The idea has come up several times over the years, mostly spurned on by De Niro in the 1990s. It was quickly quashed. In a very candid Reddit AMA earlier this year, Schrader said, in no uncertain terms, that he shut the actor’s idea down immediately. “[Robert] De Niro suggested [a 'Taxi Driver' sequel] to Marty and I about 15 years ago and I told him it was the dumbest idea that I've ever heard,” he wrote. “I told him that character had died not more than 6 months after that movie was over. He was on a death trip and was gonna succeed the next time.”
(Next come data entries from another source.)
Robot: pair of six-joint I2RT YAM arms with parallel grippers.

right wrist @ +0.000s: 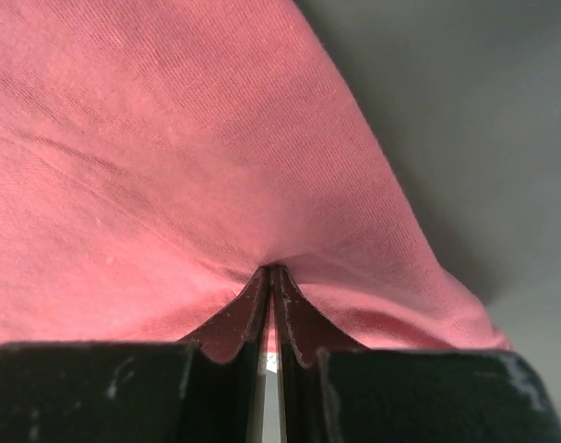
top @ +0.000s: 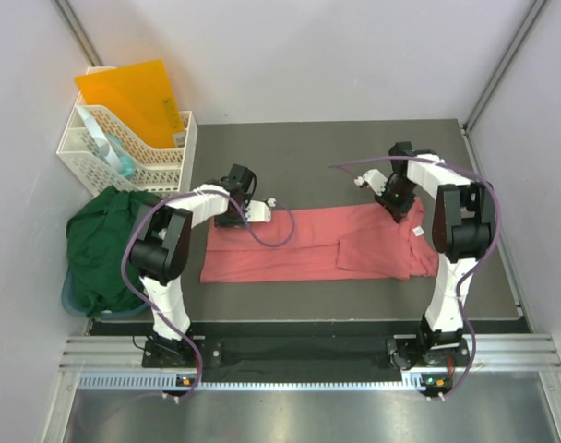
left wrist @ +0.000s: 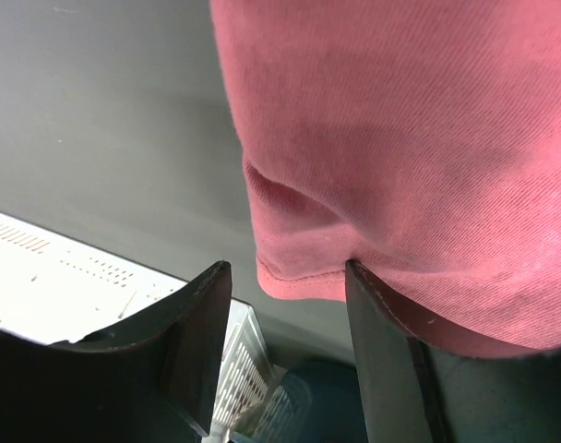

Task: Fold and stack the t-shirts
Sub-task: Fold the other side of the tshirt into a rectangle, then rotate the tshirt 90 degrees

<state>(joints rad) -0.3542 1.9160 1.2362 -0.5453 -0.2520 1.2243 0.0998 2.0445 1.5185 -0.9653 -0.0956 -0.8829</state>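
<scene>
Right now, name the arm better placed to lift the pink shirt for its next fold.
Right. The right gripper is shut on the salmon-pink t-shirt, cloth bunching at its fingertips. The left gripper has jaws open at the hem, nothing gripped, so it would likely need to close first.

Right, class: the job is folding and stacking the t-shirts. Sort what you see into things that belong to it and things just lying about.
Belongs to the job: salmon-pink t-shirt, dark green t-shirt.
Just lying about: white basket, orange folder.
</scene>
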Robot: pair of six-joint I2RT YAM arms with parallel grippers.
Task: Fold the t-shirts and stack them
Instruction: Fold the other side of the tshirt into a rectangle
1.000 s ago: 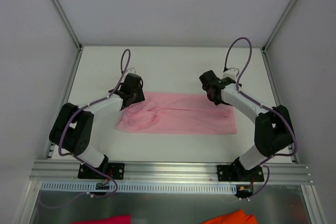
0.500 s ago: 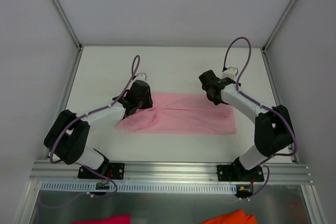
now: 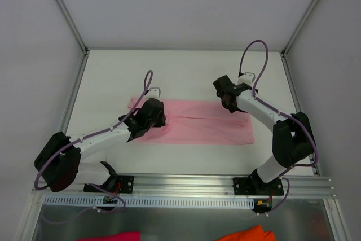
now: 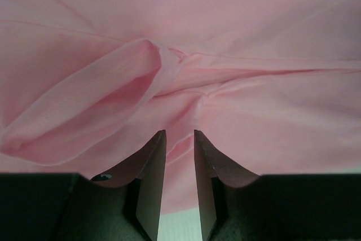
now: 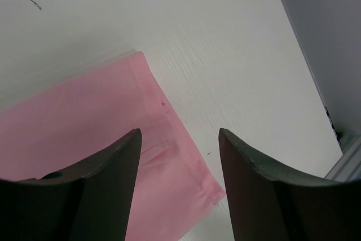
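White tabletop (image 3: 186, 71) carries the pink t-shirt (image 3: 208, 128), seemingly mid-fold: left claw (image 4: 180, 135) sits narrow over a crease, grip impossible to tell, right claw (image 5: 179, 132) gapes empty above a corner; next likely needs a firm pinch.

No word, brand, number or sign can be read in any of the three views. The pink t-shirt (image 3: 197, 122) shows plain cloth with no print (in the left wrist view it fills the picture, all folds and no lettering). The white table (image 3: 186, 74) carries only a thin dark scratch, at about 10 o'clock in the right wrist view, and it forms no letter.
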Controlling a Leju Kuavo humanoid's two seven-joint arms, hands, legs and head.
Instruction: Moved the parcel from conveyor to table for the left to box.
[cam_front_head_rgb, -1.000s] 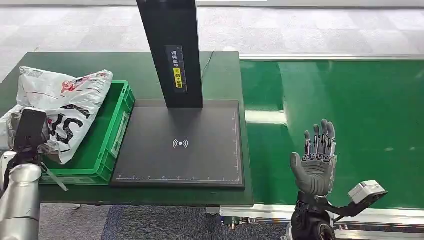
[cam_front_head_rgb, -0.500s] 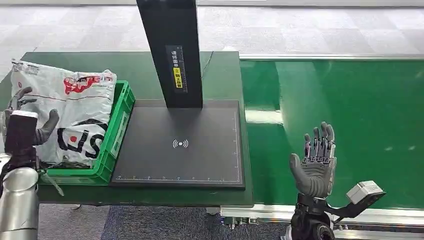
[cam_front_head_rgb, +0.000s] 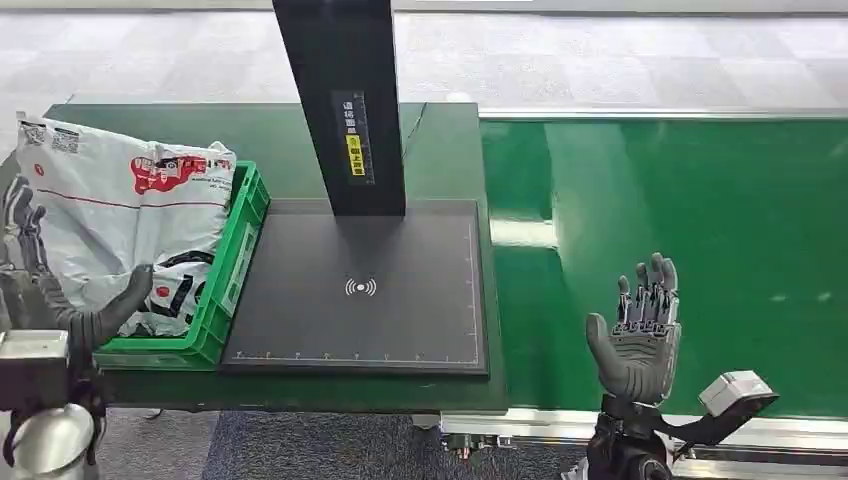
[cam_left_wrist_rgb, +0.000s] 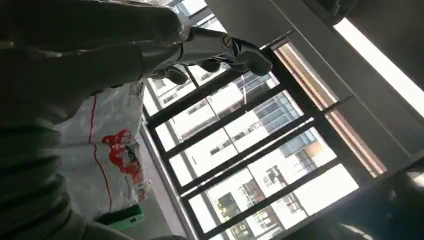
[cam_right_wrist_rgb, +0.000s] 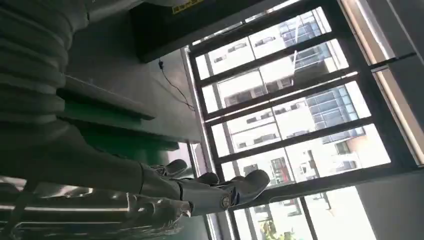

Hard to argue with Schrader’s opinion. Travis Bickle was unhinged and had a death wish. One way or another, he was going to find his form of twisted salvation. Scorsese himself would never do such a thing if Schrader, the author of the idea, wasn’t on board and as recent as two years ago he dispelled that notion. “No, that came and went,” he said dismissively of that idea in a 2011 interview. Of course the rumor of a “Taxi Driver” remake did come up via Lars Von Trier and the Danish press, but that actually turned out to be a “Five Obstructions”-esque project that Scorsese quickly disassociated himself with after Von Trier’s foolish Nazi-gate fiasco at Cannes that year (and it doesn’t sound like it’s coming back any time soon).
That’s not stopping De Niro, though the actor, to his credit, does seem to realize it’s never going to happen. "Yeah, well, I had that idea," he told the Guardian recently. "I said, why don't we write something? And I talked to Marty and Paul did take a shot at something, whether it was an outline or a script, I forget. But somehow we didn't feel it was right and it didn't take off."
But he’s still interested. "But I'd like to see where Travis is today. There was something about the guy—all that rage and alienation, that's what the city can do to you. I mean, Marty and I are from New York and even we can feel alienated."
Thoughts? Hell, even in that aforementioned 2011 interview Scorsese sounds like he’s much more interested in reteaming with De Niro for “The Irishman” (which is supposed to co-star the power team of Al Pacino, Joe Pesci and Harvey Keitel). And at this point, the 70-year-old filmmaker still has several more passion projects he’d like to make before he calls it a day, including “Silence” and his mooted “Sinatra” biopic. Given their rate of development (slow, several years), we’d be surprised if he gets to these three, let alone a “Taxi Driver” sequel no one really wants to make outside of De Niro. Let it rest, guy.